Dichiarazione del Sindacato Indipendente dei Minatori di Donetsk

Fratelli minatori,
ci preme spiegarvi come stanno veramente le cose nel Donbass. La verità su quanto sta avvenendo è stata distorta o taciuta dai mezzi di comunicazione europei. Capiamo che possiate trovare difficile giungere alle giuste conclusioni; di conseguenza, dichiariamo che noi, i minatori, siamo costretti a lottare armi in pugno per salvarci la vita – sì, combattiamo per sopravvivere!

Ciò che ci interessa in questo conflitto è una cosa sola: fermare il bagno di sangue! La guerra finirà quando i criminali di guerra che l’hanno iniziata saranno processati. Non possiamo arrenderci, perché significherebbe la nostra completa distruzione morale e fisica! Fin dall’inizio, “Euromaidan” è stato sotto il controllo della grande borghesia: gli oligarchi ucraini e i loro padroni stranieri. A febbraio di quest’anno, c’è stato un colpo di Stato in Ucraina con la partecipazione attiva di organizzazioni neonaziste. Come reazione, c’è stato un movimento di protesta nel Sud-Est del Paese, che all’inizio portava avanti rivendicazioni innocue come il federalismo e avere il russo come seconda lingua ufficiale. La risposta a questo movimento è stato il terrorismo.
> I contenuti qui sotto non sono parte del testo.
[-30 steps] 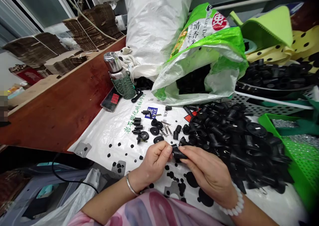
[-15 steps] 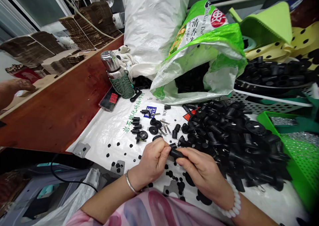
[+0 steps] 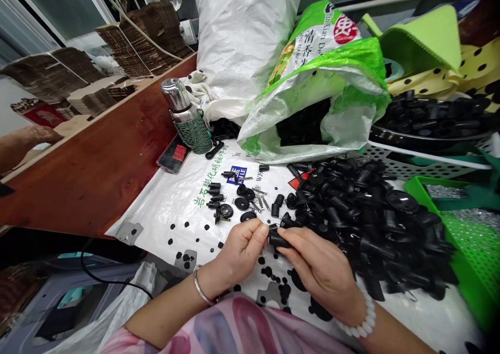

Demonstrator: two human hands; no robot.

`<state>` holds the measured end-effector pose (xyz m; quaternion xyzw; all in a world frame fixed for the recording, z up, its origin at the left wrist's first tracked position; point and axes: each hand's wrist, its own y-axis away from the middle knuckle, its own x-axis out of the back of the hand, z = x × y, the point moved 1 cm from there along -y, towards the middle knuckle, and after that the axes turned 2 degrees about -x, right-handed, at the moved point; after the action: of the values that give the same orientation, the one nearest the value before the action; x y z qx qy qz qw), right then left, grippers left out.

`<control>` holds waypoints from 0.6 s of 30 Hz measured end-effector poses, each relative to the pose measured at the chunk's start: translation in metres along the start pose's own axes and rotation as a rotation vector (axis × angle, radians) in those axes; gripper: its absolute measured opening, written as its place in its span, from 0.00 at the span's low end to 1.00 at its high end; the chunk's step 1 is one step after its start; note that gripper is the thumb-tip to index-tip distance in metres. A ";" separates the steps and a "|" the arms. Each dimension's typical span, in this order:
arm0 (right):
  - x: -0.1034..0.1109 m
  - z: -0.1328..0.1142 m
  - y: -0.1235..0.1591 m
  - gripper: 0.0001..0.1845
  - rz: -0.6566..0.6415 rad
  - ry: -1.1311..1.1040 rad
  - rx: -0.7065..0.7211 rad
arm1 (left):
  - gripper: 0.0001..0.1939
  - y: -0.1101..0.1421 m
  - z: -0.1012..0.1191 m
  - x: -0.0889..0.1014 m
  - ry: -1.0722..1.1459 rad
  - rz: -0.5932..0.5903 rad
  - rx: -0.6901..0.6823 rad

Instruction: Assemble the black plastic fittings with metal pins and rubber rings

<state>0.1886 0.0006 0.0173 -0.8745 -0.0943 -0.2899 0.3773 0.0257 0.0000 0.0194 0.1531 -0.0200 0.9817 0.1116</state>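
Over the near middle of the sheet, both hands meet at a short black plastic cylinder (image 3: 278, 240). My right hand (image 3: 322, 265) has it pinched between thumb and fingers. Closed with thumb against curled fingers, my left hand (image 3: 242, 250) is at the cylinder's left end; what its fingers hold is hidden. Just beyond lie round black caps (image 3: 241, 203), thin metal strips (image 3: 264, 202) and small black plugs (image 3: 214, 188). To the right of my right hand spreads a large heap of black plastic parts (image 3: 363, 213).
A steel flask (image 3: 182, 109) in a green net stands beside a phone (image 3: 173, 153) along the wooden board (image 3: 97, 151). Behind are an open green-white bag (image 3: 312, 83) with black parts and a white sack (image 3: 242, 41). At right is a green basket (image 3: 425, 198). Another person's hand (image 3: 35, 138) shows far left.
The black cylinder has turned slightly between my hands, and my left fist has shifted a little right and up. The other person's hand has moved slightly right behind the board.
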 end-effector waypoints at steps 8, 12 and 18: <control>0.003 -0.002 0.001 0.17 0.034 0.124 0.132 | 0.22 -0.002 0.000 -0.009 0.581 -0.139 0.360; -0.001 0.003 0.000 0.13 0.021 -0.018 -0.029 | 0.20 0.000 0.001 -0.005 0.182 -0.003 0.143; -0.005 0.003 0.002 0.10 -0.041 -0.215 -0.265 | 0.15 0.003 -0.002 -0.002 -0.365 0.101 -0.286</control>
<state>0.1866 0.0018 0.0120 -0.9405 -0.1129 -0.2121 0.2403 0.0261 -0.0027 0.0169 0.3094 -0.1864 0.9293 0.0772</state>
Nel Donbass, c’è una vera guerra in cui vengono uccisi i civili, inclusi anziani, donne e bambini. Vi mentono sfacciatamente dicendo che la guerra è tra l’Ucraina e la Russia. Non è così! La guerra è tra il popolo e un manipolo di oligarchi che gode del sostegno delle autorità dell’Unione Europea e degli Stati Uniti. La tragedia in Ucraina è che chi sta al potere è riuscito a infettare la popolazione con certe idee fasciste. Noi abitanti del Donbass lottiamo contro ogni manifestazione del nazismo e del fascismo. Combattiamo armi in pugno per salvare le nostre vite e quelle dei nostri cari. Non abbiamo dove ritirarci: questa è la nostra terra! Facciamo appello a voi, ai lavoratori dei Paesi europei, chiedendo il vostro aiuto e la vostra solidarietà: aiutateci a spezzare la morsa del fascismo in Ucraina. Sarà la nostra vittoria comune!

Michail Aleksejevic Krylov,
rappresentante del Sindacato Indipendente dei Minatori di Donetsk

NB: Il 18 giugno i minatori di Donetsk hanno marciato contro la “operazione antiterrorismo” di Kiev e hanno dato un ultimatum di 48 ore minacciando di prendere le armi se la guerra non si fosse fermata.